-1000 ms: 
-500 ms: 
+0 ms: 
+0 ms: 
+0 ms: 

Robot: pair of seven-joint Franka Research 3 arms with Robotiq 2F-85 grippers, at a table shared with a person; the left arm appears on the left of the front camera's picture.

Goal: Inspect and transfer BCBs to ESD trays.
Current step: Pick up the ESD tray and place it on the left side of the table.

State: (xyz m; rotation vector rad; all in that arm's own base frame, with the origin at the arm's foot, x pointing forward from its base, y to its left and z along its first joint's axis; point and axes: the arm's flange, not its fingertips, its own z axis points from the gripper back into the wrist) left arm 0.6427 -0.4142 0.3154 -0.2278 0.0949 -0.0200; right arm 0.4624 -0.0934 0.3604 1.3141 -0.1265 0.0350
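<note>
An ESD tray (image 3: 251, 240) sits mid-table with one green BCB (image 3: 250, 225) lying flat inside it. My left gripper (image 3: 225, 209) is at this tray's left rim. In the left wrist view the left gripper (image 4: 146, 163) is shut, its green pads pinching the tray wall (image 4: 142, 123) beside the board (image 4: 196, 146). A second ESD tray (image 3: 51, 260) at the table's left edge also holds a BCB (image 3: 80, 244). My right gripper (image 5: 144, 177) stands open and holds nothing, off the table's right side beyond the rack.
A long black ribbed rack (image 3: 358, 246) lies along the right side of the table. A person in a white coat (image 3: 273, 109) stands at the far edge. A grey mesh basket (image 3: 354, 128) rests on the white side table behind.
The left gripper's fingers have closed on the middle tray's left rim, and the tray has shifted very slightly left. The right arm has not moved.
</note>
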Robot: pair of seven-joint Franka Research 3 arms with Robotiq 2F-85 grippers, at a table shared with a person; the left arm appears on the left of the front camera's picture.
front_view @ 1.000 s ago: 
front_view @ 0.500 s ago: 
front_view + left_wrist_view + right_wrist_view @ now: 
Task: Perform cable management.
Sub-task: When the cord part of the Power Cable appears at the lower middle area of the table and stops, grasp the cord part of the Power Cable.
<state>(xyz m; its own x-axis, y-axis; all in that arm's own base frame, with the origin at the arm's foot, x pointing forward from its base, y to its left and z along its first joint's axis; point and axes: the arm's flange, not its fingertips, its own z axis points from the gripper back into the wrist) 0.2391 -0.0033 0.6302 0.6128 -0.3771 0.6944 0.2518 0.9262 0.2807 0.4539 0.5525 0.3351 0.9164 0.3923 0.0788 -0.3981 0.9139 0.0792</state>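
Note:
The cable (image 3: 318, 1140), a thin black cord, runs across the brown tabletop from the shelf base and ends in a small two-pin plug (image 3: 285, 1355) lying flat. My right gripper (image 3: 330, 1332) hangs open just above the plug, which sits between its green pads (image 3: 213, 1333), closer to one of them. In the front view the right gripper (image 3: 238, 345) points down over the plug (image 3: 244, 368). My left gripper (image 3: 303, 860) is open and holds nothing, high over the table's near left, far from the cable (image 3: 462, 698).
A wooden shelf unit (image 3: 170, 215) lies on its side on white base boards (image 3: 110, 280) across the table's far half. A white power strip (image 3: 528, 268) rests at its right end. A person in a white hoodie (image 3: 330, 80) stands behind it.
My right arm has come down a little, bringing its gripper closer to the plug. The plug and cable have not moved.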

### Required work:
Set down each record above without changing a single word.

### Worked solution:
-1000 ms: 
-500 ms: 
+0 ms: 
+0 ms: 
+0 ms: 

Robot: pair of seven-joint Franka Research 3 arms with Robotiq 2F-85 grippers, at a table shared with a person; the left arm appears on the left of the front camera's picture.

Goal: Inspect and transfer BCBs to ESD trays.
Current step: Pick up the ESD tray and place it on the left side of the table.

State: (xyz m; rotation vector rad; all in that arm's own base frame, with the origin at the arm's foot, x pointing forward from its base, y to its left and z along its first joint's axis; point and axes: the arm's flange, not its fingertips, its own z axis points from the gripper back into the wrist) left arm 0.6427 -0.4142 0.3154 -0.2278 0.0949 -0.0200; right arm 0.4624 -0.0934 0.3604 1.3141 -0.1265 0.0350
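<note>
An ESD tray (image 3: 251, 240) sits mid-table with one green BCB (image 3: 250, 225) lying flat inside it. My left gripper (image 3: 225, 209) is at this tray's left rim. In the left wrist view the left gripper (image 4: 146, 163) is shut, its green pads pinching the tray wall (image 4: 142, 123) beside the board (image 4: 196, 146). A second ESD tray (image 3: 51, 260) at the table's left edge also holds a BCB (image 3: 80, 244). My right gripper (image 5: 144, 177) stands open and holds nothing, off the table's right side beyond the rack.
A long black ribbed rack (image 3: 358, 246) lies along the right side of the table. A person in a white coat (image 3: 273, 109) stands at the far edge. A grey mesh basket (image 3: 354, 128) rests on the white side table behind.
The left gripper's fingers have closed on the middle tray's left rim, and the tray has shifted very slightly left. The right arm has not moved.
</note>
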Robot: pair of seven-joint Franka Research 3 arms with Robotiq 2F-85 grippers, at a table shared with a person; the left arm appears on the left of the front camera's picture.
front_view @ 1.000 s ago: 
front_view @ 0.500 s ago: 
front_view + left_wrist_view + right_wrist_view @ now: 
Task: Perform cable management.
Sub-task: When the cord part of the Power Cable appears at the lower middle area of the table and stops, grasp the cord part of the Power Cable.
<state>(xyz m; its own x-axis, y-axis; all in that arm's own base frame, with the origin at the arm's foot, x pointing forward from its base, y to its left and z along its first joint's axis; point and axes: the arm's flange, not its fingertips, its own z axis points from the gripper back into the wrist) 0.2391 -0.0033 0.6302 0.6128 -0.3771 0.6944 0.2518 0.9262 0.2807 0.4539 0.5525 0.3351 0.9164 0.3923 0.0788 -0.3981 0.9139 0.0792</state>
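Note:
The cable (image 3: 318, 1140), a thin black cord, runs across the brown tabletop from the shelf base and ends in a small two-pin plug (image 3: 285, 1355) lying flat. My right gripper (image 3: 330, 1332) hangs open just above the plug, which sits between its green pads (image 3: 213, 1333), closer to one of them. In the front view the right gripper (image 3: 238, 345) points down over the plug (image 3: 244, 368). My left gripper (image 3: 303, 860) is open and holds nothing, high over the table's near left, far from the cable (image 3: 462, 698).
A wooden shelf unit (image 3: 170, 215) lies on its side on white base boards (image 3: 110, 280) across the table's far half. A white power strip (image 3: 528, 268) rests at its right end. A person in a white hoodie (image 3: 330, 80) stands behind it.
My right arm has come down a little, bringing its gripper closer to the plug. The plug and cable have not moved.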

That wraps up the answer.